Let's see if we can try to hug the query here. What exactly is the mistake I'm making when I say that I believe such-and-such is true with probability 0.001?
Is it that I'm not likely to actually be right 999 times out of 1000 occasions when I say this? If so, then you're (merely) worried about my calibration, not about the fundamental correspondence between beliefs and probabilities.
Or is it, as you seem now to be suggesting, a question of attire: no one has any business speaking "numerically" unless they're (metaphorically speaking) "wearing a lab coat"? That is, using numbers is a privilege reserved for scientists who've done specific kinds of calculations?
It seems to me that the contrast you are positing between "numerical" statements and other indications of degree is illusory. The only difference is that numbers permit an arbitrarily high level of precision; their use doesn't automatically imply a particular level. Even in the context of scientific calculations, the numbers involved are subject to some particular level of uncertainty. When a scientist makes a calculation to 15 decimal places, they shouldn't be interpreted as distinguishing between different 20-decimal-digit numbers.
Likewise, when I make the claim that the probability of Amanda Knox's guilt is 10^(-3), that should not be interpreted as distinguishing (say) between 0.001 and 0.002. It's meant to be distinguished from 10^(-2) and (perhaps) 10^(-4). I was explicit about this when I said it was an order-of-magnitude estimate. You may worry that such disclaimers are easily forgotten -- but this is to disregard the fact that similar disclaimers always apply whenever numbers are used in any context!

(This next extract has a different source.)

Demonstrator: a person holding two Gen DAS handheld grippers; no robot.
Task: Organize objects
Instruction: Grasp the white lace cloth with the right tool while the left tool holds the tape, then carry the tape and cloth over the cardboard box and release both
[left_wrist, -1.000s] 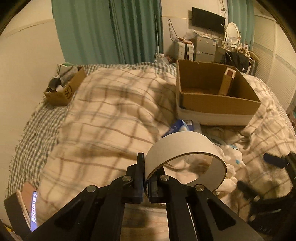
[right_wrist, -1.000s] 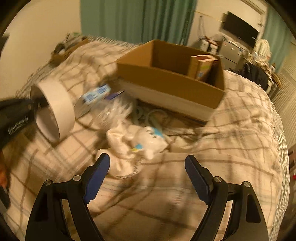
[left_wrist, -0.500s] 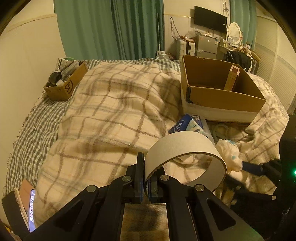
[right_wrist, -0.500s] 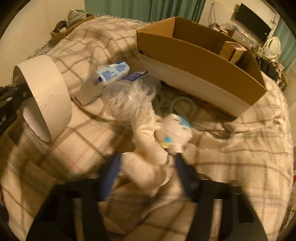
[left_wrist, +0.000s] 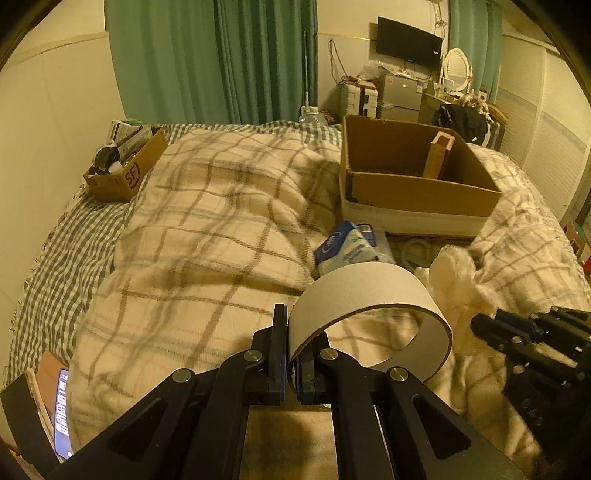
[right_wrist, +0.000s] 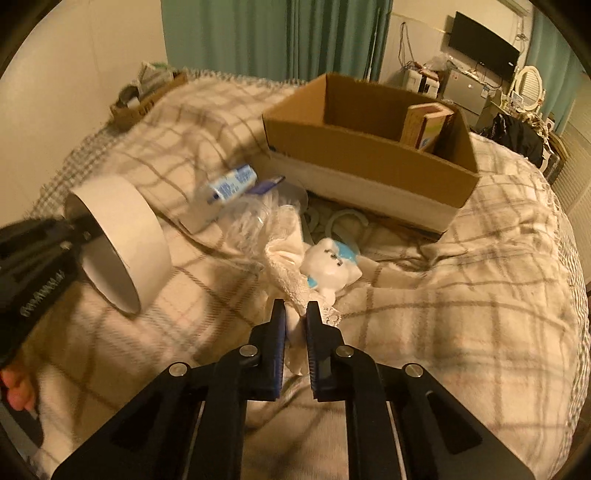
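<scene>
The left gripper (left_wrist: 291, 354) is clamped on the wall of a white cardboard ring (left_wrist: 369, 291) above the plaid blanket (left_wrist: 207, 221), while the right gripper (right_wrist: 295, 325) pinches a white lacy cloth (right_wrist: 288, 273), the cardboard box (right_wrist: 369, 155) at its one o'clock.

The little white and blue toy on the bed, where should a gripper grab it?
Probably by the rounded white head of the toy, coming from above with the fingers either side. It lies on the blanket with its top uncovered, while the lacy cloth crowds its left side and the big box stands behind it.
</scene>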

Here's the way I do it: I think approximately in terms of the following "scale" of improbabilities:
(1) 10% to 50% (mundane surprise)
(2) 1% to 10% (rare)
(3) 0.1% (=10^(-3)) to 1% (once-in-a-lifetime level surprise on an important question)
(4) 10^(-6) to 10^(-3) (dying in a plane crash or similar)
(5) 10^(-10) to 10^(-6) (winning the lottery; having an experience unique among humankind)
(6) 10^(-100) to 10^(-10) (religions are true)
(7) below 10^(-100) (theoretical level of improbability reached in thought experiments).
10^-3 is roughly the probability that I try to start my car and it won't start because the battery has gone bad. Is the scale intended only for questions one asks once per lifetime? There are lots of questions that one asks once a day, hence my car example.
That is precisely why I added the phrase "on an important question". It was intended to rule out exactly those sorts of things.
The intended reference class (for me) consists of matters like the Amanda Knox case. But if I got into the habit of judging similar cases every day, that wouldn't work either.
Think "questions I might write a LW post about".